Honey for sale at the Mercat de la Boqueria
If you've hung around here for a while, you'll know that Patrick and I have a market obsession. Let's see . . . we've talked about Zambian , Thai , Japanese , Chinese , Australian , South Korean , and Costa Rican markets. So, of course, the world-famous Mercato de la Boqueria was high on our list of places to see in Barcelona. The Boqueria was first established in the 13th century as simple tables upon which produce and fresh fish were sold. In 1840, an official structure was built and, in 1914, the metal roof was put in place.

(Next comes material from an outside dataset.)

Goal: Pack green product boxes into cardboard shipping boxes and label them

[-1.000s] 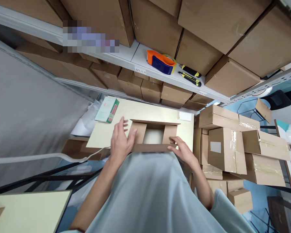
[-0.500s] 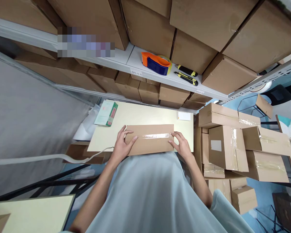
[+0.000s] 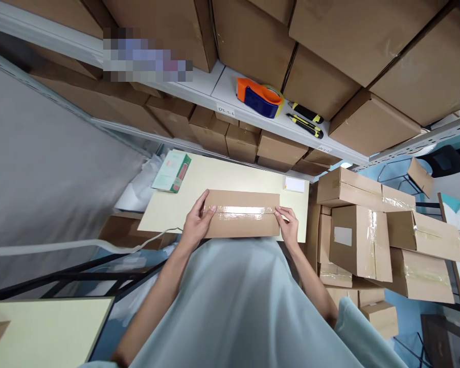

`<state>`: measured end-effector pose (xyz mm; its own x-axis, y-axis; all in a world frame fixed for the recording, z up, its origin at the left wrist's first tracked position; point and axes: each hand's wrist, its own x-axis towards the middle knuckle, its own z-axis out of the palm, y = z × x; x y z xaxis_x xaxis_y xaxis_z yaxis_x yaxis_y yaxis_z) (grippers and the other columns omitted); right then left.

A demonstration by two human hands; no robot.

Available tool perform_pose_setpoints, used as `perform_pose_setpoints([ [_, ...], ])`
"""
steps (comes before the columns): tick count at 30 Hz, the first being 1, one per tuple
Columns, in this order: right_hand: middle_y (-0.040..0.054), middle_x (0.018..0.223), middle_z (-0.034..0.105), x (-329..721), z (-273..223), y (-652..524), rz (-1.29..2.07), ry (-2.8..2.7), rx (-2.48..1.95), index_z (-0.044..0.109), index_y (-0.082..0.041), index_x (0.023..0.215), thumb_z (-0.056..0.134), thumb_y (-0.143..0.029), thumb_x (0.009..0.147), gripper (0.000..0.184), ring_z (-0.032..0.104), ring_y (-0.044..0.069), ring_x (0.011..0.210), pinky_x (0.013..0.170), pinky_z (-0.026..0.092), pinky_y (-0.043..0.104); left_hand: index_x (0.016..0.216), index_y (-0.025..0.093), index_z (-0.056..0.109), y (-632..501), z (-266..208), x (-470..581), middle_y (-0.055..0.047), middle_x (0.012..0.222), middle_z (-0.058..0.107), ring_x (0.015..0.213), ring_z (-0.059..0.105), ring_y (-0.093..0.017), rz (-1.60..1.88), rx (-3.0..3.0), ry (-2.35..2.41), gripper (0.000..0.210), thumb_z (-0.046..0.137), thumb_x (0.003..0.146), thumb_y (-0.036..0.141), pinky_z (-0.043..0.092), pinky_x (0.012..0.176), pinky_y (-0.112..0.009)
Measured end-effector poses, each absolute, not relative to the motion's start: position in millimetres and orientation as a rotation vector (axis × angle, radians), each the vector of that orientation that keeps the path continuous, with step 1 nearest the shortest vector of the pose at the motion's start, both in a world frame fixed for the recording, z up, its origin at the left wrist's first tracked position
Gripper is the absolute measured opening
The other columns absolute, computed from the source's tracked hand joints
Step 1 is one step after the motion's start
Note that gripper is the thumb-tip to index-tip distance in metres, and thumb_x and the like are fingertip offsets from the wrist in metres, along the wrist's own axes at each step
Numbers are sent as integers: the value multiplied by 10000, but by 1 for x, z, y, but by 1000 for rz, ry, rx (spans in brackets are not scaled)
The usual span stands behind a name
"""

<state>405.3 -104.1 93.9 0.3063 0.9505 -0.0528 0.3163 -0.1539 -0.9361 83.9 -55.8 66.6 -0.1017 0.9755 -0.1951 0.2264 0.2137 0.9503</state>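
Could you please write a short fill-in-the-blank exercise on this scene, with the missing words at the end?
The left hand is at the ____ end of the cardboard box.
The small white box lies near the far ____ corner of the table.
The tape dispenser is orange and dark ____.
The cutters beside it are black and ____.
Missing words: left; right; blue; yellow.

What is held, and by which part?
A cardboard box: left hand at its left end, right hand at its right end, near the tape.
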Motion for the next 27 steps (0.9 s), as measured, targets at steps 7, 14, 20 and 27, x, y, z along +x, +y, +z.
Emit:
perform_pose_setpoints([
  [7,145,1298,774,412,118,-79,791,-1185,-1680,864,-238,1332,766,-611,1029,490,757,260,1176,885,711,375,1762,241,491,-18,89,82,-132,1840,460,1715,427,-358,1031,1282,1455,969,700,990,789,357,1419,-518],
  [14,140,1210,782,416,98,-58,779,-1262,-1730,883,-224,1263,704,-658,1055,513,775,257,1157,855,718,362,1726,209,551,10,74,91,-164,1797,517,1676,489,-372,983,1298,1470,996,674,967,842,349,1416,-539],
  [20,144,1253,764,417,90,-62,779,-1327,-1698,868,-236,1291,694,-599,1084,453,761,271,1192,864,717,389,1715,200,554,8,62,90,-180,1781,536,1665,505,-367,943,1303,1479,1011,633,965,874,361,1409,-536],
  [27,174,1386,709,425,118,-48,272,-1822,-1703,867,-255,1149,696,-430,1103,249,677,331,1289,1028,624,504,1485,234,748,23,83,79,-173,1790,524,1723,394,-427,989,1639,1541,652,667,988,647,310,1408,-677],
])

The market is set up differently than most markets we have visited. Most markets separate the seafood area toward the back so that the seafood does not contaminate the produce. At the Boqueria, on the other hand, the seafood is kept in the center of the market and the produce and meats ring the seafood. The reason the seafood is at the center, our guide Ignacio from Cook and Taste explained, is because the seafood area is the newest part of the market, added in 1911, with drainage for water from the seafood to get out of the market.
Aside from generally beautiful produce and meats, the Boqueria also provides an abundance of Catalan specialties. Notably, it sells the famed jamon iberico, ham from small black Iberian pigs who feed strictly on acorns from oak trees. We also found Catalan-pressed olive oil, salted cod made over three days by the owner of that stall, gorgeous mushrooms, grapes, and figs from the mountains, and the small green peppers used in making the popular tapa pimientos de Padron .
We were happy that the Boqueria lived up to its reputation and is definitely a must-see for any market lover.